Forgetting whether or not the killer was an addict, whether anyone knew he was an addict, or whether the police should fall within this statement since they gave out no drugs, or additionally whether a pharmacy which fills a prescription should be liable for actions done by those who take the drugs (which is a lot of things to forget), the idea that every drug abuser is a public nuisance is so outrageous as to constitute sophistry pure and simple. America has millions of drug addicts.  Why some people become addicts is a mystery which has never been solved, and who is “responsible” for their addiction can never be determined.  But most of all, blaming everyone but the addict himself for his decision to murder innocent people elevates the idea of legal responsibility far beyond anything supported by logic, common sense, legal precedent or public decency.

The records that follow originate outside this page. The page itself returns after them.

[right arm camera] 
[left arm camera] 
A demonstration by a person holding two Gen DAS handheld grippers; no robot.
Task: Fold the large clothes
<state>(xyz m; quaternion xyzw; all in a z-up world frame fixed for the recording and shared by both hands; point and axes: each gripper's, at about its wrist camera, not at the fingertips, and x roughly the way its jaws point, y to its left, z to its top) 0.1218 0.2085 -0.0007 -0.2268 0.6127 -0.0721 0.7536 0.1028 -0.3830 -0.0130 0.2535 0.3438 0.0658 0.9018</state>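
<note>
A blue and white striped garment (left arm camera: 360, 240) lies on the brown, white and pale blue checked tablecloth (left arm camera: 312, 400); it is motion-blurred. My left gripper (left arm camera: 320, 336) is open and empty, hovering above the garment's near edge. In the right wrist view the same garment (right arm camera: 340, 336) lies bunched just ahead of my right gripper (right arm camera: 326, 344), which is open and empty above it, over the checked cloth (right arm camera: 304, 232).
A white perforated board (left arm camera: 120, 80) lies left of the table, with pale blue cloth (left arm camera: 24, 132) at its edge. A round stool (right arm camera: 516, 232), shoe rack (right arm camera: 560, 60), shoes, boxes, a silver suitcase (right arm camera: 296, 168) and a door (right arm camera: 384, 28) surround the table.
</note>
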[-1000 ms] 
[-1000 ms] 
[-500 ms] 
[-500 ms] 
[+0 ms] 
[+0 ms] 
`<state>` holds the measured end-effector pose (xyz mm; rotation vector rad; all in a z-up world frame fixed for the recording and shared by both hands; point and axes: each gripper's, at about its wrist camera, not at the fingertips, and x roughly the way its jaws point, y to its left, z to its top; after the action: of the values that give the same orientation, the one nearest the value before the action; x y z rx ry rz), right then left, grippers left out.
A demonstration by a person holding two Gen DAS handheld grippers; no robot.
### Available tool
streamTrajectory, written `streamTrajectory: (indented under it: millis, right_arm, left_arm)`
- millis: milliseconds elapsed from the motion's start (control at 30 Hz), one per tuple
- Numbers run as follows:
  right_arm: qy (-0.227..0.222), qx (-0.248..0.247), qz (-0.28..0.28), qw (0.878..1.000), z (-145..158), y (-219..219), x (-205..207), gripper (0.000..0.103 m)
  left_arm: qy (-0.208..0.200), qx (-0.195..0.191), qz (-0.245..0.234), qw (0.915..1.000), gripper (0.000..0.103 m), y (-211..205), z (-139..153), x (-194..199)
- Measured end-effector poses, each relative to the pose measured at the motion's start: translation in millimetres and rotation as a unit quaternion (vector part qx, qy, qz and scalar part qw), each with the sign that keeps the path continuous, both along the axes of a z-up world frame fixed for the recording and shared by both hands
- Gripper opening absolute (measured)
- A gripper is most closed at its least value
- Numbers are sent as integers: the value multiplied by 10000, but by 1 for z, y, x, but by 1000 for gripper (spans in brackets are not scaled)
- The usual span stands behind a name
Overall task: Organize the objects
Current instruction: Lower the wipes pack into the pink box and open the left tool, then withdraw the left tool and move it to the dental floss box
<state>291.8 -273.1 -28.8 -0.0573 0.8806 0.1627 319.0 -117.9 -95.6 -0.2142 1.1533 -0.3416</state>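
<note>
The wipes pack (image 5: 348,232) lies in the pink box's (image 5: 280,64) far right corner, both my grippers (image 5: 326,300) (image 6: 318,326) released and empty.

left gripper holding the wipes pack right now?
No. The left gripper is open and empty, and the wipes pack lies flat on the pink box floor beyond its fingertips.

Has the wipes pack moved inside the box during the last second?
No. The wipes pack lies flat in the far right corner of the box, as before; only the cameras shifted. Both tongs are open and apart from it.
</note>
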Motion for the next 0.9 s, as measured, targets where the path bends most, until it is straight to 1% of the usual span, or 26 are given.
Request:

The idea that a clownishly-clad lawyer can file a lawsuit using such an artifice, and then play on the pain of two children, even trotting out a suffering 17-year-old, is what I find disgusting.  

I assume this lawyer will drum up some business out of this press conference, which I suggest is his goal far and above trying to squeeze out some money for his clients. Using their suffering for his personal gain goes well beyond normal ambulance chasing.  Forcing the civil defendants to respond to his effluent disguised as pleadings is offensive, and that tax dollars will need to be expended to do so makes it more infuriating.  I am glad I am no longer part of a profession which approves of this kind of legal practice, but punishes lawyers who lie to axe murderers.